丟下這句話,她邁步下樓,消失在外頭。
只剩趙都安表情一怔。
臉上偽裝出的輕佻模樣消失無蹤,哪裡還有半點浪蕩子的輕浮?
……
……
在趙都安的吩咐下,長街上的衝突宣告結束,呂青風跟著郡主離開。
那大漢與女俠,也被釋放,消失在人群裡。
只剩下這件插曲,由著人們的口傳播,成為一樁註定充滿神秘感的談資。
某條清靜街道旁。
一輛華貴的馬車內。
徐君陵靜靜等了一陣,看到丫鬟綠水鑽了進來,輕聲問道:
「呂師如何?」
丫鬟回答道:「傷勢不重,只是需要調戲一陣子。」
徐君陵輕輕點頭,鬆了口氣,取出一個瓷瓶:
「將這丹丸給呂師送去。」
丫鬟綠水接過,又說道:「他們那邊怎麼安排?」
她口中的「他們」,指的是同為郡主護衛的大漢與女俠。
徐君陵輕輕嘆了口氣,無奈道:
「讓他們直接回來吧,不用偽裝不認識了,早都給那趙都安看穿了。」
綠水大為吃驚:「他早看破了麼?那……」
徐君陵眼神認真,感慨道:
「此人分明就是刻意逼我出來,方才的粗鄙輕佻,言語不乾不淨,只怕也是獲得談話主導權的手段。
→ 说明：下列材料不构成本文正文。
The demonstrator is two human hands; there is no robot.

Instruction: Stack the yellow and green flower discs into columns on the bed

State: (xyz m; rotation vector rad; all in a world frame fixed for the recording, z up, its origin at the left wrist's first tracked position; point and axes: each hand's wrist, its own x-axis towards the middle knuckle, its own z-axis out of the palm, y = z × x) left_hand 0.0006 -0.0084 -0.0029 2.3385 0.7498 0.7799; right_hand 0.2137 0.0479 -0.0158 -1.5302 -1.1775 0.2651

短短與我交談不過一刻鐘,就能摸清我的風格,知道我諸多顧慮,以言語調戲破解轉移話題,打亂對手談話節奏……
看來我這位皇姐,當真養了個厲害人物。」
又來了……
綠水對於自家郡主的腦補和分析習慣,已見怪不怪,說道:
「所以,這一局,咱們是敗了麼?」
徐君陵笑了笑,神態自得:
「自然不算,最多是讓他佔些口頭便宜罷了,起碼我已經大概對此人性格有了瞭解。
目的也就達到了。
何況,他如今想必也焦躁地往回趕呢,呵,等他丟了面子,看還能否囂張的起來。」
綠水似懂非懂,悶悶「哦」了一聲。
徐君陵捧起書卷,聽雨翻書。
耳畔卻不知怎麼,總迴盪起趙某人最後那句話。
視線不由自主,落在胸口。
回想起前幾日,在女帝寢宮中夜宿,與皇姐沐浴相見的一幕,頓時有些走神。
壯麗山河景色,才最動人麼……似乎,倒也沒錯。
……
……
「噠噠……」
另外一邊,送走郡主之後,趙都安見海公公沒有回來,便留了一張紙條。
然後,獨自下樓,騎馬頂風冒雨,快速朝衙門返回。
「徐君陵啊徐君陵……伱要敢誆我,咱們這事就記下了……」
趙都安一邊策馬,不斷用內力氣機,將落在體表的雨水震開。
心中一邊嘀咕。
他不大確定,徐君陵最後那句話,到底有幾成真。
然而對方既然準確說出「柴可樵」的名字,也就值得他跑一趟。
俄頃,當趙都安抵達詔衙正門,躍下馬,朝守門的吏員問:
「衙門裡可出了什麼事?有外人來?」
那名吏員聞言,嘴唇顫抖,彷彿看到了主心骨:
「緝司大人,您可回來了,您快進去看看吧。」
趙都安心頭一沉。
沒與他廢話,把韁繩丟給他,大踏步進入衙門。
耳廓一動,循著最嘈雜的人聲方向,迅速抵達總督堂。